§ YOUR OBJECTIVE:
In full and without alteration, write out the data below.

§ RAW DATA:

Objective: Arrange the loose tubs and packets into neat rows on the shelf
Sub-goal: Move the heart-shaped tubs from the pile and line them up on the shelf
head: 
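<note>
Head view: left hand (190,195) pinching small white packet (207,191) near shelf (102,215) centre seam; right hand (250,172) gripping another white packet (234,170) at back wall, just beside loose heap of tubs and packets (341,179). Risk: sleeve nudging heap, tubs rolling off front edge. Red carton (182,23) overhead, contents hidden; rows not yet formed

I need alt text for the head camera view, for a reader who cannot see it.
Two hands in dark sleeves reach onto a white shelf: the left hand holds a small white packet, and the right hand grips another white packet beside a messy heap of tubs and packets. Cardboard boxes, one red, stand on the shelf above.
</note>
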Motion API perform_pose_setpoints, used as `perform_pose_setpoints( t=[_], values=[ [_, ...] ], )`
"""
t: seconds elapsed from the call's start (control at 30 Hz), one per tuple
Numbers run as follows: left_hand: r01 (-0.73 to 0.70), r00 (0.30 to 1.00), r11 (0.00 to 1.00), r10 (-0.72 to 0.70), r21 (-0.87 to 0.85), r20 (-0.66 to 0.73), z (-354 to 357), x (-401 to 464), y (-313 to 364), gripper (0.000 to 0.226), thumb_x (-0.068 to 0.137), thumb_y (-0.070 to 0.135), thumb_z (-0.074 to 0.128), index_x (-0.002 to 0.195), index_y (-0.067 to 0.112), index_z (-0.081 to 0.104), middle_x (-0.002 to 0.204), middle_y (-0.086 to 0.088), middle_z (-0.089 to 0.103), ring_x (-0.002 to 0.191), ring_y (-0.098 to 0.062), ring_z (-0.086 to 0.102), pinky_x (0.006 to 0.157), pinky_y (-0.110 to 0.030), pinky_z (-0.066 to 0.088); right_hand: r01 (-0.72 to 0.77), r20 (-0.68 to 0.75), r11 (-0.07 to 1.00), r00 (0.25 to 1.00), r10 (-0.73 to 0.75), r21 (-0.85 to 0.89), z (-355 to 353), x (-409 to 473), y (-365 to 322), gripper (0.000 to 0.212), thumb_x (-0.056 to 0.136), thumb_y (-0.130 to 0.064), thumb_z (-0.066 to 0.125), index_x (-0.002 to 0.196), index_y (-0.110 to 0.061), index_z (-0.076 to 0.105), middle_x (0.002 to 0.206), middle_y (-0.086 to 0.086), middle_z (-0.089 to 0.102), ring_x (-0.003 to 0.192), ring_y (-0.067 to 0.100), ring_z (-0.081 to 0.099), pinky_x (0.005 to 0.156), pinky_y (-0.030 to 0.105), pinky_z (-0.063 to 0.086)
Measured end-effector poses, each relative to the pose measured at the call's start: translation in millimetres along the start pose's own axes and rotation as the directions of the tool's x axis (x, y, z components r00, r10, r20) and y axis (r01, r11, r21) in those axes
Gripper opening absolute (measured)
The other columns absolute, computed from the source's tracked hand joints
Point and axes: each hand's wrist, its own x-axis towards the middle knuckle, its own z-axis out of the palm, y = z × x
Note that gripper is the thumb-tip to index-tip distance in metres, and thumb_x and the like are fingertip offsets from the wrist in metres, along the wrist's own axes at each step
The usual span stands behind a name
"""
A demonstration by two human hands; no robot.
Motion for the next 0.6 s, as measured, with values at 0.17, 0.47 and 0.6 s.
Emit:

§ ANSWER BOX:
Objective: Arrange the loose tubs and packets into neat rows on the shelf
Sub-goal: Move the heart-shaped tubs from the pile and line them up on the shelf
head: 
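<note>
Head view: left hand (190,195) pinching small white packet (207,191) near shelf (102,215) centre seam; right hand (250,172) gripping another white packet (234,170) at back wall, just beside loose heap of tubs and packets (341,179). Risk: sleeve nudging heap, tubs rolling off front edge. Red carton (182,23) overhead, contents hidden; rows not yet formed

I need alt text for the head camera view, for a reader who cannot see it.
Two hands in dark sleeves reach onto a white shelf: the left hand holds a small white packet, and the right hand grips another white packet beside a messy heap of tubs and packets. Cardboard boxes, one red, stand on the shelf above.
</note>
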Motion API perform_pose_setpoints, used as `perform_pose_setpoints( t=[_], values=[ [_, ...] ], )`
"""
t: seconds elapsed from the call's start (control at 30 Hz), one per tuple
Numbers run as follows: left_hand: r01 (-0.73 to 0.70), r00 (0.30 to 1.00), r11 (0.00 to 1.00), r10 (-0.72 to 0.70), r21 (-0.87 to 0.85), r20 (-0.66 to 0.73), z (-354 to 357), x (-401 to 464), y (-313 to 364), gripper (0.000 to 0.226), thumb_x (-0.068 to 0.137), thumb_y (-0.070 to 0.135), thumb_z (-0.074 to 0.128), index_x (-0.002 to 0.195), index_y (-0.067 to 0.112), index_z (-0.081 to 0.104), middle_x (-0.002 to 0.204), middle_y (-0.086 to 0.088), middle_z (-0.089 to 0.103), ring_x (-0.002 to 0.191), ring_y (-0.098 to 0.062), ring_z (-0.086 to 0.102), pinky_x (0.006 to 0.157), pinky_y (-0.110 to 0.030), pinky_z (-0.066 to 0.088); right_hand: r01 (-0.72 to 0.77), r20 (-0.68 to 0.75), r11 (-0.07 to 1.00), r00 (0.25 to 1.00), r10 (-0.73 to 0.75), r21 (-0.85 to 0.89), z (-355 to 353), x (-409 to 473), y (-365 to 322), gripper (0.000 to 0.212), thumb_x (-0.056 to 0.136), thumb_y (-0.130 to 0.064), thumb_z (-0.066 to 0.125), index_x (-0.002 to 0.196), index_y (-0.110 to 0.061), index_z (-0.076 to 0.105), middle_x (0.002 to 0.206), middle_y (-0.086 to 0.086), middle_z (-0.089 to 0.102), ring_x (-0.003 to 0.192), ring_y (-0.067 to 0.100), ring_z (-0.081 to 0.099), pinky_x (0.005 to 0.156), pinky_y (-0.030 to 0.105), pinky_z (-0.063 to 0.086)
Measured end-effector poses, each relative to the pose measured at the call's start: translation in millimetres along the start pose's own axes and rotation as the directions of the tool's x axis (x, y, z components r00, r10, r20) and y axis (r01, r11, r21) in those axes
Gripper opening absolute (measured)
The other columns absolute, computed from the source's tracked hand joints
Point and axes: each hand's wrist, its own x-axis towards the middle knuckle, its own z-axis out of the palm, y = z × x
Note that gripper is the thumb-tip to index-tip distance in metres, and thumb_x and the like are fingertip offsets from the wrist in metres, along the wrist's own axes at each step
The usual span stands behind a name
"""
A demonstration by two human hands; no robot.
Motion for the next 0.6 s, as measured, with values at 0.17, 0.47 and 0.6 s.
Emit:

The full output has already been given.